Breathing Ghosts, page 6
“Grateful.” I narrowed my eyes at her. “You know this is probably never going to happen, right?”
Again her face grew still but this time so did her hands, which were working to pin down the heart of Arizona, and her lungs, the strand of hair fluttering by her mouth falling limp.
I could say that I was only joking, that I hadn’t meant it. But I know I did. That was my problem.
She exhaled, looked right at me. “Maybe not for you.”
Chapter 11
33.5° N, 86.8° W
I spent the last nine hours driving past a yard full of leaping whale statues near Tallahassee, a town called Two Egg with nothing but two road signs and an abandoned general store, a giant golden peanut, and a rooster made out of car bumpers. Doodles on Nia’s map that devolved to flashes in my rearview mirror the second I saw she wasn’t there.
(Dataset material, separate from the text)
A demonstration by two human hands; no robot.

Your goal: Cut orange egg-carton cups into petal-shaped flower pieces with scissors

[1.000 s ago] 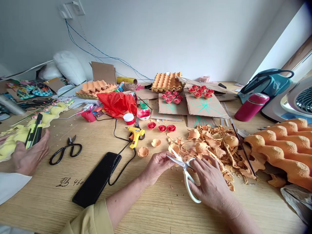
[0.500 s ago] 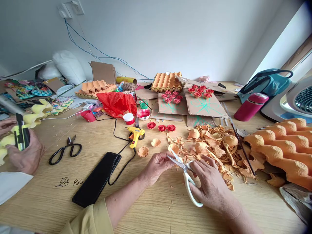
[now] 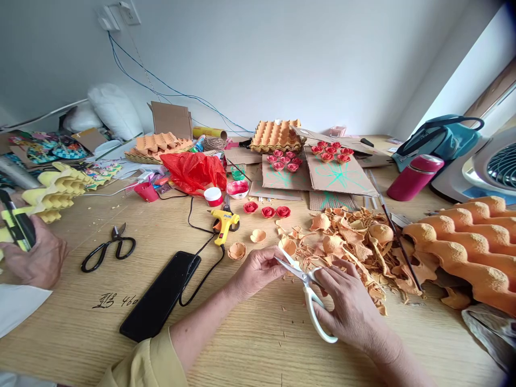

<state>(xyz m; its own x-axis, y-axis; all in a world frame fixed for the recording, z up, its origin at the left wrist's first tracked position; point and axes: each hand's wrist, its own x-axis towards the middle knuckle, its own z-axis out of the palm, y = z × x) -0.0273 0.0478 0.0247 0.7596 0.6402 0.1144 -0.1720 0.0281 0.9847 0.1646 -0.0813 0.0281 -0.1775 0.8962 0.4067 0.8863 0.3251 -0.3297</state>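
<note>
One broad wooden surface carries it all, and the big item here, the orange egg tray at the right, shows row upon row of whole bumps: plenty left uncut, I'd judge. Behind lie the cardboard sheets, streaked with green. Then the heap of orange scraps, so a fair amount of cutting looks done!

On to the hands: the right hand grips the white scissors by the handles, blades parted. The left hand is closed in a pinch right at the blade tips; whether anything sits between its fingers, I can't tell.

Now the small stuff: red flowers cluster on the cardboard, shaped and coloured, and three nearer red flowers on the surface look finished too. The petal-edged cup and the plain cup are bare orange, no colour yet. And there's the orange cup, just by the left fingertips, a blade overlapping it in view: apparently the piece in work, trimming incomplete.
</note>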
It’s dark now and the rest of the Alabama landscape is a shadow. I pass truck stops and closed convenience stores, dim lights barely visible behind the dense trees. I pull to the side of the road, trying to get a better look at where Nia’s pen trails off the highway. There are no exit signs or road markers, just sporadic breaks in the tree line and I’m not even sure if the truck will fit down most of these dirt roads.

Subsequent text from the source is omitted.